WHAT TO DO:
The expected output is the complete listing, copied word for word.

STORED DATA:
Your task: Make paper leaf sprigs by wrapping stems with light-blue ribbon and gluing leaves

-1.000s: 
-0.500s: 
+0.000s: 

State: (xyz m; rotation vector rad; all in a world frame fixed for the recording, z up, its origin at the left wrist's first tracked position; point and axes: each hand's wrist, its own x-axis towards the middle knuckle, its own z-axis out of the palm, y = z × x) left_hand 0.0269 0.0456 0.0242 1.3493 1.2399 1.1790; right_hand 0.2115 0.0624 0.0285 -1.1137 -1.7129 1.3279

SOLVED PROBLEM:
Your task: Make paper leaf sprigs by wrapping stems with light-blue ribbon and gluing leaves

-1.000s: 
-0.500s: 
+0.000s: 

State: (xyz m; rotation vector rad; all in a world frame fixed for the recording, z up, its origin at the left wrist's first tracked position; point and axes: each hand's wrist, its own x-axis towards the middle knuckle, its own z-axis out of the palm, y = z × x) left_hand 0.0269 0.0456 0.0242 1.3493 1.2399 1.1790; right_hand 0.2115 0.0624 0.0285 -1.1137 -1.7129 1.3279

There is no more to this output.